Ogden Nash (1902 - 1971)
A master of light, whimsical, and sometimes nonsensical verse, Nash started his writing career at Doubleday Page Publishers, where
he wrote his first children's book with Joseph Algers, The Cricket of Garador, in 1925. After six years of writing advertising
copy as an editor and publicist at Doubleday, Nash claimed, he began his career in humorous poetry by scribbling one afternoon. His
scribbles were to become a poem called Spring Comes to Murray Hill, which he threw away. Upon
some thought, however, he retrieved it from the wastebasket and sent it to The New Yorker. His first piece of satiric verse
was published in 1930.
After "Murray Hill" Nash's work began to appear in other periodicals. He was prolific enough that he published a collection of his
poetry, Hard Lines, in 1931. Hard Lines sold out seven printings in its first year and catapulted Nash into his role as the master of
light verse. In 1932 Nash left Doubleday to join the editorial staff of The New Yorker. His steady and lengthy affiliation with the
magazine helped establish its distinctive tone and sense of humor. According to poet Archibald MacLeish, Nash "altered the sensibility
of his time." Even after the widespread reception of his first book, however, Nash still insisted that the whole thing was an accident.
He had already become quite popular with the general public through his work in The New Yorker and "Information Please," a radio quiz
show. Eventually he began to write full-time, publishing over two dozen books of poetry and prose in his lifetime.
In an environment in which people cared little about poetry, Nash managed to be one of the most popular and most quoted poets of his
time, coining such phrases as "candy is dandy but liquor is quicker." His turn of the phrase, his puns, and his nonsensical rhymes
appealed to people of all ages. While speaking in the Library of Congress auditorium, Nash suggested that the average man, surviving
the perils of the nuclear age, needed not only missiles, submarines, and a fallout shelter, but also a few lighthearted laughs to
Although the Atlantic Monthly heralded Nash as "God's gift to the United States" for his insightful commentary on 20th-century America,
his work had international appeal.
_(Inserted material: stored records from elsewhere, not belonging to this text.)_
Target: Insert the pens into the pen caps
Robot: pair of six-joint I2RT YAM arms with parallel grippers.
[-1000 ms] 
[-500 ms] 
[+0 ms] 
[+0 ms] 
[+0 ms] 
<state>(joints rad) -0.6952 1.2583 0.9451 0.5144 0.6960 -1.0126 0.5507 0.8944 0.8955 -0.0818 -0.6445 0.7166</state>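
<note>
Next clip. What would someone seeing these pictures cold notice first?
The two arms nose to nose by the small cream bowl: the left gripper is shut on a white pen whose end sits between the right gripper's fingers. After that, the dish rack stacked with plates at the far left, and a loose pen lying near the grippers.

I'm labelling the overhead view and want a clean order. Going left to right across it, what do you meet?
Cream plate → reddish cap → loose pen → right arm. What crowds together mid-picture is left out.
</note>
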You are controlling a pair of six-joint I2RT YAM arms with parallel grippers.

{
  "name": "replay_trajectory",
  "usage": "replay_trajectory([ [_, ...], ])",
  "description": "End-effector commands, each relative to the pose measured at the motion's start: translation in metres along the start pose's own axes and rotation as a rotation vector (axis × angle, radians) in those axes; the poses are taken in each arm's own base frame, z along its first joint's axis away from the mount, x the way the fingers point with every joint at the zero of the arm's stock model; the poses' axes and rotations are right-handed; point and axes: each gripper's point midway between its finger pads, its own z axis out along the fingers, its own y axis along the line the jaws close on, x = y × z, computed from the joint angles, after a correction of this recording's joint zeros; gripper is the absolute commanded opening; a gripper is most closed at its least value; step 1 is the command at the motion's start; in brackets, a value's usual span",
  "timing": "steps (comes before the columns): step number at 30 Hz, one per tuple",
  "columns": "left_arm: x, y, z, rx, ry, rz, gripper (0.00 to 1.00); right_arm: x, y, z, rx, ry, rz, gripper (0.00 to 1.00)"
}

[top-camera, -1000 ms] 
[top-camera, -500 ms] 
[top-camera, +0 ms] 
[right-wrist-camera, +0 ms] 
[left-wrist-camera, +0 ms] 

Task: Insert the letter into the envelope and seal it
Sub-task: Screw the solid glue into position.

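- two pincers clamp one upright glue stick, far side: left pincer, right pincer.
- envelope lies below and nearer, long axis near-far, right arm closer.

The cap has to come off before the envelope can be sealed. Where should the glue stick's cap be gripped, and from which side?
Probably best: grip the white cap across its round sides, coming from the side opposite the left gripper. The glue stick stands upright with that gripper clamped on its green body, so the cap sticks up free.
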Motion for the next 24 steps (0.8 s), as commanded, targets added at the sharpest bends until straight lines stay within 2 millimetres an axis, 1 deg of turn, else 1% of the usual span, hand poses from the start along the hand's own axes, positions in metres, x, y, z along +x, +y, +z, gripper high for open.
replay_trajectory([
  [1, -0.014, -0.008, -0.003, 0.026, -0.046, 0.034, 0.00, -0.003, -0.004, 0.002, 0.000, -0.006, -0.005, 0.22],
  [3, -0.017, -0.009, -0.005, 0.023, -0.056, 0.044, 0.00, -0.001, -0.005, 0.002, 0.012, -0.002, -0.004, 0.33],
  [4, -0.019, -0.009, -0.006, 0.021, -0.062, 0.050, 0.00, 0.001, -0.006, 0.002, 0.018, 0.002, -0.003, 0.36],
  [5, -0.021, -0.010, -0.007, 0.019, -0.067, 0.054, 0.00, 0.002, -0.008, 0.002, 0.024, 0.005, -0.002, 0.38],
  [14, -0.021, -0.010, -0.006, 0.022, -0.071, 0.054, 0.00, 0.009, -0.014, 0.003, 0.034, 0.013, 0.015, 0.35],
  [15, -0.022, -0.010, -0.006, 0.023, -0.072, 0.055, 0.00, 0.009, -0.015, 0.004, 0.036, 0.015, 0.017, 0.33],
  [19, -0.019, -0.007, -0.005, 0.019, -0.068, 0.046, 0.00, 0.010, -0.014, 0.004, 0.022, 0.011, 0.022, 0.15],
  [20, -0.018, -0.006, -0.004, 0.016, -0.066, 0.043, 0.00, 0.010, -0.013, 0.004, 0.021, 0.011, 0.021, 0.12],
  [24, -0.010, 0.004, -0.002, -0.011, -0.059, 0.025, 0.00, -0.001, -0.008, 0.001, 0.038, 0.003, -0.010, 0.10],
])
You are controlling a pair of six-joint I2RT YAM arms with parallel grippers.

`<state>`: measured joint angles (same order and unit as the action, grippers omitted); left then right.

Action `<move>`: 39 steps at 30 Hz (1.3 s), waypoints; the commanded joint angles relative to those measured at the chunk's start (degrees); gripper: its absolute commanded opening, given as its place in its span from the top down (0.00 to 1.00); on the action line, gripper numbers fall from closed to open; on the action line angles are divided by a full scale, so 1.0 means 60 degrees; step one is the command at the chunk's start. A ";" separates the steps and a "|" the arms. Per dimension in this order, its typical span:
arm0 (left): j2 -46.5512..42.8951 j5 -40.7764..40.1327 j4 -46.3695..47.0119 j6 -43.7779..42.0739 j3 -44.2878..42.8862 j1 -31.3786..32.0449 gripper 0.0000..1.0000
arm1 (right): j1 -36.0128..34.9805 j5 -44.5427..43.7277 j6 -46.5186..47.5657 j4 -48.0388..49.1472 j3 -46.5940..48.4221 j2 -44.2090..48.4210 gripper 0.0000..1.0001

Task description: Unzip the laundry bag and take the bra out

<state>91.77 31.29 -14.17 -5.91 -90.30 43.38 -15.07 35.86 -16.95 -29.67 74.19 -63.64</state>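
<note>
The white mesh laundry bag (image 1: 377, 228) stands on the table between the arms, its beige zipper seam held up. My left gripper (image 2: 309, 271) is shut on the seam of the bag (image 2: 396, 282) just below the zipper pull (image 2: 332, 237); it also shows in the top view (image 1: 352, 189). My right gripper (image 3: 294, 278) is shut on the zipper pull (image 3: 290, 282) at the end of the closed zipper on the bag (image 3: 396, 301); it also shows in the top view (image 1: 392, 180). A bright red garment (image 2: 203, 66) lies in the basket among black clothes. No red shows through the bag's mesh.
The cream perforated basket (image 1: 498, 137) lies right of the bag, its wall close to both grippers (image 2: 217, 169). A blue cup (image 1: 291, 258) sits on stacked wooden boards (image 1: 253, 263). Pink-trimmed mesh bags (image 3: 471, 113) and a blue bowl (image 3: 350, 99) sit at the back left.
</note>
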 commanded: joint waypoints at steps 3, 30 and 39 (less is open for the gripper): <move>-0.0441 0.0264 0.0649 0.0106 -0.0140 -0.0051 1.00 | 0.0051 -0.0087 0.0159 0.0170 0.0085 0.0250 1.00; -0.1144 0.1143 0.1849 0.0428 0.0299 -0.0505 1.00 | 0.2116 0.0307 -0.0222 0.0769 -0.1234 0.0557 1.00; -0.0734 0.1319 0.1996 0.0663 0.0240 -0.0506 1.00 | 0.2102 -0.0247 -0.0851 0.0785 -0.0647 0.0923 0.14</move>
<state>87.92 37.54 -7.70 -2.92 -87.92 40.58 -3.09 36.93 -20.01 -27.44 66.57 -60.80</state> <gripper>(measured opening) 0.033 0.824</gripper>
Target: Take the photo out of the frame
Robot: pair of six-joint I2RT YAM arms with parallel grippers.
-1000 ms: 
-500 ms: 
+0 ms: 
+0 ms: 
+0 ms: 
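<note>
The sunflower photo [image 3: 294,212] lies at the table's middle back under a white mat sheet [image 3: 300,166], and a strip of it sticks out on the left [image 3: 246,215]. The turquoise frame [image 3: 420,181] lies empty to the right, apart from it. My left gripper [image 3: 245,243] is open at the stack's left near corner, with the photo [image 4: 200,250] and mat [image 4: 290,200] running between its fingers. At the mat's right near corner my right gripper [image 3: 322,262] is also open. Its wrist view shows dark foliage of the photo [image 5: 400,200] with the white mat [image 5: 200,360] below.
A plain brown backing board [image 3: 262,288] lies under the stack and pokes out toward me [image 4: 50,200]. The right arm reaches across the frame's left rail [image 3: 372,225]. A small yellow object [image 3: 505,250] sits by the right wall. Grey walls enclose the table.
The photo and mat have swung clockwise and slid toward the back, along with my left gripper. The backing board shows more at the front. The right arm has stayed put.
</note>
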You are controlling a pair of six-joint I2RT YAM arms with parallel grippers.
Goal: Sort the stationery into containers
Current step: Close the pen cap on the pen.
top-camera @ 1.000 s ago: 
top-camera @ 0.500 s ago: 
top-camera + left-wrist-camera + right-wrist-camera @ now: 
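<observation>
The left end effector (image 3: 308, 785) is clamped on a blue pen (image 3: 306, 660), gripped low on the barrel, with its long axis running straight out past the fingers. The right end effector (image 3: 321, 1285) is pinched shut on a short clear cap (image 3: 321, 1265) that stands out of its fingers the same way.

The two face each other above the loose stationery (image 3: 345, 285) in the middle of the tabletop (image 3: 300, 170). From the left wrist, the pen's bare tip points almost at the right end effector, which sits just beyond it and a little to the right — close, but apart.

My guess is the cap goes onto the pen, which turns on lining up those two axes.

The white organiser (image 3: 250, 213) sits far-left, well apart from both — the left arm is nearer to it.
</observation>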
He was known as the Everyman of his time, the poet of the ordinary and universal. His poems were
humorous not only because they made people laugh, but also because they contained some truth of human experience. His signature style
used exaggeration, an element of surprise, and absurdity juxtaposed with the universal experience with which the average reader can
identify. He was well regarded by critics and the public alike for his inventive titles, his unlikely rhymes, and his ridiculous play
on words. Throughout his career a variety of publications from the Boston Herald to the Saturday Review of Literature sang critical
praise for his work.
Although a great fan of Edward Lear and the limerick, Nash possessed a style that was very irregular indeed. Sometimes his poems
contained only a handful of words; at other times they went on for several lines before ending in a clever or sometimes nonsensical
rhyme. On many occasions he invented a word to fit the rhyme: "Each spring they beautify our suburb, the ladies of the garden cluburb"
("Correction: Eve Delved and Adam Span"). His other rhymes include such sets as nostrilly/tonsilly/irresponsilly ("Fahrenheit
Gesundheit") and tortoises/porpoises/corpoises ("Don't Cry, Darling, lt's Blood All Right").
Not only are his lines and rhymes irregular, but the length of his poems varied greatly. Some verses would go on for pages at a time,
while others began and ended abruptly in two lines. It is quite possible that Nash has written on of the shortest poems in the English
language, "Reflection on a Wicked World": "Purity is obscurity." The themes of his poems varied wildly as well. From getting
eyeglasses as an old man to traveling in Europe, no subject was too banal or far-fetched for Nash. His middle-class life and family
provided no end of inspiration. He wrote of proud parenting, the folly of being a husband, suburban crowds, diets, vacations,
fatherhood, and anything else he could think of.
Through his numerous volumes Nash became well established as a writer of light verse. Even after Hollywood expressed interest in his
work, poetry remained his primary source of income. Although none of his screenplays were produced, his work was oppositioned several
times, providing enough money for him and his wife to travel to Europe. Eventually he returned to the East Coast to continue writing
verse. He also lectured extensively throughout the United States and England. Through his lecture tours he developed a deep respect
and keen understanding of his fellow man, which his work reflected. His television appearances in the 1950s (such as "Masquerade
Party") also helped increase his popularity.
Nash also renewed his interest in children’s literature in the 1950s. He believed that his writing was not just for kids, but rather
lay in a gray area between child and adult worlds. In his numerous volumes for children, such as Custard the Dragon (1959), Nash
continues his setting for universal truth. Nash’s approach to children is neither condescending nor mocking, however; in fact, his
whimsical yet serious attitude toward the young has gained him respect among children of all ages.
When he was not writing poetry, Nash appeared on various radio game and comedy shows in the 1940s and wrote scores for TV shows in the
1950s, including lyrics for the show "Peter and the Wolf." In 1943 Nash collaborated with Kurt Weill and S. J. Perelman on One Touch
of Venus, a musical comedy. He continued to write, publish and lecture until very close to the end of his life.